A Hybrid Long Arabic Text Summarization System Based on Integrated Approach Between Abstractive and Extractive
6th International Conference on Computer and Technology Applications, ICCTA 2020, Antalya, Turkey, 14 - 16 April 2020, pp.109-114, (Full Text)
- Publication Type: Conference Paper / Full Text
- Doi Number: 10.1145/3397125.3397129
- City: Antalya
- Country: Turkey
- Page Numbers: pp.109-114
- Keywords: Abstractive, Extractive, K@Bidirectional-LSTM; NLP, Summary
- Yıldız Technical University Affiliated: Yes
Abstract
Inevitably generating a robust summary from a long Arabic document is a challenging task owing to the fact that Arabic is a complex language and has unique attributes.

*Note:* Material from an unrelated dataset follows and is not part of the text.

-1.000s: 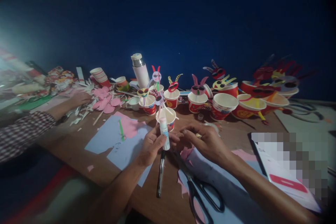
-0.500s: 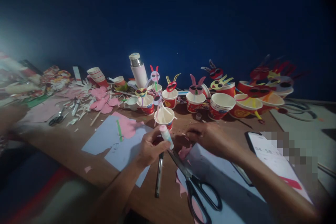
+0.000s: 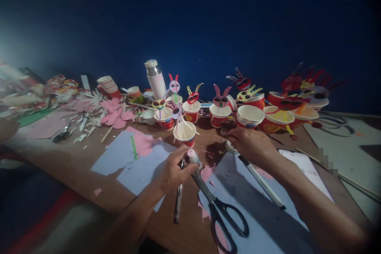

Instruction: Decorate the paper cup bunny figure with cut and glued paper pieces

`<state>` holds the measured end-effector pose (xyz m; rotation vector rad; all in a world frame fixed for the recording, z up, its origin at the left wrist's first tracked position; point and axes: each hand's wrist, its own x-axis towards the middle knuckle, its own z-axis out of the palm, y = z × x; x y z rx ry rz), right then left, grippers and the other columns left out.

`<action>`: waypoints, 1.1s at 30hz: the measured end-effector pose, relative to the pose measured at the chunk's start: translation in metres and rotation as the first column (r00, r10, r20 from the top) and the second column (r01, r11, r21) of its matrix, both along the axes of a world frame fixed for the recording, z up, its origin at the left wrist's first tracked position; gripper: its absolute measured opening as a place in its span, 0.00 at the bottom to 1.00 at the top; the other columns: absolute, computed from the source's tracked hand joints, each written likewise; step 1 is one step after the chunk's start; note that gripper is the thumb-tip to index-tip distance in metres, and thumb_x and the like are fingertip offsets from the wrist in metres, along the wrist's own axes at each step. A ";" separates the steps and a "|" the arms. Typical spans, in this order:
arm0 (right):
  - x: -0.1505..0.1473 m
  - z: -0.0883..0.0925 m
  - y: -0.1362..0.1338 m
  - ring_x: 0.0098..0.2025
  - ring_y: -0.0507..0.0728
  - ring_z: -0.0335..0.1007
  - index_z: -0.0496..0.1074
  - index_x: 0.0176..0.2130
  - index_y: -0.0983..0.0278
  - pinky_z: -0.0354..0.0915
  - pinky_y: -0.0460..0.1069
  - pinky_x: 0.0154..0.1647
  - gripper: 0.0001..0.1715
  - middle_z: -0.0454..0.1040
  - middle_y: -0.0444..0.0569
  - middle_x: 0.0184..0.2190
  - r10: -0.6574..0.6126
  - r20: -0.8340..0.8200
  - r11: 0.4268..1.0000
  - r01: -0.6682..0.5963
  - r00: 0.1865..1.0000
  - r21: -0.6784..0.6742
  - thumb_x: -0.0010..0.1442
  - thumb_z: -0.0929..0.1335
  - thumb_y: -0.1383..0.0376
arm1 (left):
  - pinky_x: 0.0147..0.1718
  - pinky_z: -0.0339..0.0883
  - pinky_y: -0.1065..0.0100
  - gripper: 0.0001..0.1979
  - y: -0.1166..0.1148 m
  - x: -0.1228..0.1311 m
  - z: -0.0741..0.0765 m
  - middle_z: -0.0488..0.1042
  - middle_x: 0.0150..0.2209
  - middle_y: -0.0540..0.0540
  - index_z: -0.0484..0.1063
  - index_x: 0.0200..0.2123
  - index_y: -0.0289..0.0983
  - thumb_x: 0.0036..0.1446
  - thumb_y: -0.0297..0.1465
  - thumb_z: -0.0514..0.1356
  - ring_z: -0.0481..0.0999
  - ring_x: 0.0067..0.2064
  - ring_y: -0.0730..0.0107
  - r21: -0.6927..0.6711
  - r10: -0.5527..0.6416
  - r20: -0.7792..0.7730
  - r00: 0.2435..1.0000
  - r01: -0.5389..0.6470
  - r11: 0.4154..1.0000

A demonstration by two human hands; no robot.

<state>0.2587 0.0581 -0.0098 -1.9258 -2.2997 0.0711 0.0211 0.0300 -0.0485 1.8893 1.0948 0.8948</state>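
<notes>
Glue stick point(image 3: 193, 156), pink end upward, was located above the brown table point(image 3: 163, 222) in the left hand point(image 3: 175, 166), thumb and fingers closed on its body. Just beyond it stood a straw-filled paper cup point(image 3: 185, 139). The right hand point(image 3: 251, 145) was positioned beside a pale ring-shaped item point(image 3: 230, 147), fingers bent; whether they gripped it could not be determined. A small clear cap point(image 3: 223, 131) lay near those fingers. Black-handled scissors point(image 3: 210, 195) lay partly on a pale sheet point(image 3: 264, 222), blades directed toward the left hand. A dark pen point(image 3: 177, 206) lay left of them. Farther back, a flask point(image 3: 156, 84) stood upright near the blue wall point(image 3: 190, 27).
</notes>
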 end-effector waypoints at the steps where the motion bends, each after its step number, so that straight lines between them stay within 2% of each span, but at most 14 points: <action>1: 0.002 -0.002 0.002 0.34 0.59 0.74 0.74 0.36 0.58 0.59 0.48 0.28 0.14 0.77 0.48 0.34 -0.035 0.036 0.999 0.034 0.999 0.013 0.59 0.60 0.65 | 0.31 0.59 0.72 0.07 0.000 0.001 0.000 0.66 0.31 0.50 0.70 0.35 0.36 0.51 0.32 0.59 0.65 0.31 0.72 0.015 0.001 -0.011 1.000 -0.001 1.000; 4: 0.005 -0.011 0.006 0.32 0.59 0.73 0.73 0.35 0.60 0.56 0.48 0.25 0.13 0.77 0.50 0.32 -0.104 0.118 0.992 0.093 0.988 0.088 0.60 0.60 0.65 | 0.33 0.60 0.71 0.09 -0.001 0.002 0.000 0.68 0.33 0.48 0.71 0.37 0.36 0.51 0.31 0.59 0.67 0.34 0.71 0.045 -0.009 -0.044 0.999 0.011 0.999; 8: -0.001 -0.027 0.009 0.35 0.58 0.71 0.71 0.39 0.61 0.55 0.47 0.24 0.12 0.74 0.52 0.34 -0.093 0.133 0.981 0.068 0.987 0.179 0.60 0.60 0.68 | 0.37 0.61 0.70 0.10 -0.001 0.005 -0.002 0.70 0.36 0.47 0.71 0.39 0.37 0.51 0.31 0.59 0.68 0.37 0.68 0.080 -0.011 -0.059 0.998 0.016 0.997; 12: -0.008 -0.042 0.012 0.38 0.59 0.69 0.69 0.43 0.62 0.58 0.47 0.28 0.14 0.73 0.54 0.38 -0.071 0.119 0.982 0.049 0.990 0.184 0.60 0.60 0.70 | 0.39 0.61 0.70 0.11 -0.002 0.007 -0.004 0.70 0.37 0.47 0.71 0.40 0.39 0.52 0.29 0.58 0.69 0.39 0.68 0.087 -0.026 -0.054 0.998 0.031 0.996; 16: -0.010 -0.053 0.019 0.38 0.60 0.69 0.67 0.46 0.65 0.59 0.49 0.32 0.14 0.73 0.55 0.39 -0.105 0.088 0.975 0.085 0.991 0.207 0.62 0.59 0.66 | 0.39 0.61 0.71 0.12 -0.003 0.009 -0.005 0.70 0.38 0.47 0.70 0.42 0.39 0.52 0.28 0.58 0.69 0.39 0.68 0.070 -0.064 -0.075 0.995 0.069 0.995; 22: -0.008 -0.061 0.024 0.37 0.59 0.71 0.70 0.42 0.64 0.59 0.48 0.32 0.12 0.75 0.54 0.38 -0.095 0.019 0.974 0.089 0.995 0.206 0.61 0.61 0.64 | 0.38 0.61 0.69 0.12 -0.004 0.012 -0.006 0.70 0.38 0.46 0.71 0.42 0.39 0.52 0.29 0.58 0.69 0.38 0.67 0.087 -0.095 -0.121 0.988 0.106 0.991; 25: -0.009 -0.055 0.022 0.36 0.59 0.72 0.70 0.39 0.65 0.59 0.48 0.32 0.12 0.76 0.54 0.36 -0.065 -0.027 0.976 0.069 0.998 0.206 0.61 0.61 0.65 | 0.38 0.61 0.69 0.12 -0.004 0.013 -0.006 0.70 0.38 0.46 0.71 0.41 0.39 0.52 0.29 0.57 0.69 0.39 0.67 0.092 -0.099 -0.133 0.986 0.112 0.990; 29: -0.015 -0.028 0.007 0.37 0.55 0.73 0.68 0.44 0.62 0.62 0.46 0.33 0.12 0.76 0.47 0.37 0.061 -0.135 0.978 -0.032 0.989 0.204 0.61 0.62 0.63 | 0.41 0.61 0.68 0.08 -0.002 0.013 -0.009 0.71 0.37 0.46 0.71 0.38 0.38 0.52 0.29 0.57 0.69 0.41 0.65 0.110 -0.103 -0.166 0.981 0.122 0.986; 31: -0.019 -0.010 -0.004 0.38 0.54 0.72 0.68 0.44 0.62 0.63 0.45 0.35 0.12 0.76 0.47 0.38 0.232 -0.355 0.963 -0.162 0.906 0.216 0.60 0.63 0.64 | 0.41 0.61 0.67 0.07 -0.001 0.013 -0.011 0.71 0.38 0.45 0.72 0.37 0.38 0.52 0.29 0.57 0.69 0.41 0.64 0.103 -0.110 -0.187 0.976 0.131 0.986; 33: -0.022 0.005 -0.014 0.38 0.53 0.72 0.69 0.42 0.61 0.63 0.45 0.36 0.10 0.76 0.46 0.38 0.359 -0.441 0.931 -0.278 0.823 0.239 0.59 0.64 0.65 | 0.42 0.62 0.66 0.09 0.000 0.012 -0.014 0.71 0.40 0.45 0.72 0.38 0.38 0.52 0.30 0.58 0.69 0.43 0.63 0.088 -0.107 -0.192 0.976 0.126 0.988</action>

In this paper, we propose an integrated approach between abstractive and extractive for providing an informative and coherent summary from a long document. The extractive method employs a novel formulation for extracting a set of statistical and semantic features by taking into consideration the semantic, importance, and position of the sentence. The combination of statistical and semantic features is used to learn a soft voting classifier to extract the significant sentences. In the abstractive approach, only significant sentences that classified from the extractive approach will be trained with encoder-decoder bidirectional long short-term memory (LSTM) for producing a compose novel summary. We show that the mixed proposed architecture between extractive and abstractive outperforms and provides better results comparing to some existing Arabic summarizing systems.